Idealnya rekrutmen guru honorer dilakukan terpusat pada masing-masing pemda dengan melibatkan minimal tiga pihak yaitu Badan Pengelola SDM, Badan Keuangan Daerah, dan Dinas Pendidikan. Tiga unsur ini perlu duduk bersama untuk menilai kebutuhan sekolah, ketersediaan formasi, serta kemampuan anggaran. Tanpa prosedur ini, sekolah akan terus terjebak dalam pola yang sama yaitu menambah guru tanpa anggaran lalu meminta pungutan kepada orang tua murid.

Bantuan operasional pendidikan sebenarnya telah disediakan oleh pemerintah untuk membantu sekolah dalam menutup kebutuhan operasional. Namun bantuan operasional tersebut memiliki sejumlah pembatasan dalam penggunaannya.

Meski ada alokasi hingga 40% untuk honor, hanya guru yang terdaftar dalam Data Pokok Pendidikan (Dapodik) yang dapat dibayar melalui skema tersebut. Guru honorer yang tidak tercatat otomatis berada di luar skema. Inilah salah satu pemicu munculnya pungutan khususnya jika sekolah memiliki pegawai yang berstatus nonASN dan tidak tercantum dalam database.

Dalam hal terjadi kebutuhan operasional sekolah lebih besar daripada dana bantuan operasional yang diterima maka terjadi kecenderungan untuk menarik pungutan melalui pelibatan Komite Sekolah.
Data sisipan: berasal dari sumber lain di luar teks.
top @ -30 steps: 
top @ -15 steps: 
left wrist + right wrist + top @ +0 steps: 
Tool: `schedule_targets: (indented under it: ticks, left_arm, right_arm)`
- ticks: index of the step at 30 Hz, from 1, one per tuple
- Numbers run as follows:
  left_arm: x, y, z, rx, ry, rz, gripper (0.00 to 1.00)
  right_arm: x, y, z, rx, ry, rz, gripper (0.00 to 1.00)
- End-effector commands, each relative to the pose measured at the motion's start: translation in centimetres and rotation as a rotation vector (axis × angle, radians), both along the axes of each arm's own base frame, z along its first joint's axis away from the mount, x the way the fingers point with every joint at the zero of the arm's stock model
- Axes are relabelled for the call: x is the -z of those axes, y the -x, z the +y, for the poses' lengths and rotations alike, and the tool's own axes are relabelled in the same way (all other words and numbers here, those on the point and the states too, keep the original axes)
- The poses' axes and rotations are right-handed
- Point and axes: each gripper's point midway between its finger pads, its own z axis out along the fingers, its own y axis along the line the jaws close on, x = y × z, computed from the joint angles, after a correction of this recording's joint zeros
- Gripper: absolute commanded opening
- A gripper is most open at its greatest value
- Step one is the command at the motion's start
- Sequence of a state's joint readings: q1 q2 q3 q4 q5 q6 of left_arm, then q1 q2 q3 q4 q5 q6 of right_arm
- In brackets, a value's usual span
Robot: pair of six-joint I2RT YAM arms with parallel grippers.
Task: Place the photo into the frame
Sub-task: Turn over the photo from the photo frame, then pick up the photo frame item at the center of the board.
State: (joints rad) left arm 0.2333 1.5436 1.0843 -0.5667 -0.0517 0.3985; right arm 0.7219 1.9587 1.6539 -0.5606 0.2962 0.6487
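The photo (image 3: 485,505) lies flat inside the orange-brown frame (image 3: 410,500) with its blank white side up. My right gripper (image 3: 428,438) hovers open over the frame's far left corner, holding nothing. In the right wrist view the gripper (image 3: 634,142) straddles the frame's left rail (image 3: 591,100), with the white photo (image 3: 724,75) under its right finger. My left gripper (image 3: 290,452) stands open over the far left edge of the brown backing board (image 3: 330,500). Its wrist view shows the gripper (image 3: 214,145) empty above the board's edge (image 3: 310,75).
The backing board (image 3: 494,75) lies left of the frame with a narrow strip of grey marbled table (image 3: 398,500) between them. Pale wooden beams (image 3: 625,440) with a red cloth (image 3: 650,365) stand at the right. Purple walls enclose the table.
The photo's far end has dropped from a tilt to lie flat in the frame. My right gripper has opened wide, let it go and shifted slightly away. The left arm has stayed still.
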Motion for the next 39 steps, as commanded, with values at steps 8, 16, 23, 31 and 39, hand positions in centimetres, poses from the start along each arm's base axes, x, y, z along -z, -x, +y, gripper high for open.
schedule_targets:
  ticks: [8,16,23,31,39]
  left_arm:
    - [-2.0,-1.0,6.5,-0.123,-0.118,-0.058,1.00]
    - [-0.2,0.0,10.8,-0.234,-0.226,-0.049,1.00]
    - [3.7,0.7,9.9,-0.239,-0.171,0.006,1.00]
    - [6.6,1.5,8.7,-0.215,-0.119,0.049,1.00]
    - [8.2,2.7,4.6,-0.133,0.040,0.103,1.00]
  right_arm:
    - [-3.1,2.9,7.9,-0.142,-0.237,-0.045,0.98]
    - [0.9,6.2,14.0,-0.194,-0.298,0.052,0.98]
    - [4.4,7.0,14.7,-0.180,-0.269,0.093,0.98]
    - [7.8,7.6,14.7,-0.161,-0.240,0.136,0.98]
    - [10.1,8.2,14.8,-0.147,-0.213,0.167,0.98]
Seharusnya pemda dapat mengambil peran lebih besar dalam menyikapi hal tersebut. Pemda bisa mengalokasikan pendanaan tambahan melalui anggaran sekolah, baik melalui Dokumen Pelaksanaan Anggaran (DPA) sekolah maupun bantuan operasional tambahan yang bersumber dari APBD. Cara tersebut adalah solusi bagi sekolah agar tidak lagi menjadikan orang tua murid sebagai sumber dana darurat.

Keputusan Presiden Prabowo untuk merehabilitasi para guru memang menyelesaikan masalah jangka pendek. Namun kasus ini seharusnya menjadi catatan bagi seluruh pengambil kebijakan, baik di pusat maupun daerah.

Pemerintah perlu memastikan bahwa rekrutmen guru honorer dilakukan secara terencana dan terpusat. Selanjutnya dalam hal terjadi kebutuhan pegawai nonASN agar dapat dipastikan bahwa anggaran untuk membayar pegawai telah tersedia sebelum terjadi perikatan antara sekolah dengan guru. Dan yang terakhir adanya dukungan pendanaan oleh pemda jika terjadi defisit biaya operasional.

Jika pembenahan tidak dilakukan, kasus Luwu hanya akan menjadi satu dari sekian banyak contoh yang terus berulang. Pihak yang dirugikan dalam hal tidak terjadi perbaikan tata kelola adalah orang tua/wali murid yang akan tergencet dengan berbagai pungutan di sekolah.

Kasus ini memang harus diselesaikan secara tuntas dengan melihat berbagai aspek yang ada. Jika penyelesaiannya hanya kasus per kasus dan pada isu yang sifatnya mikro maka jangan kaget jika suatu saat akan muncul keriuhan baru berupa protes dari orang tua murid atas munculnya pungutan-pungutan dengan berbagai dalih di sekolah.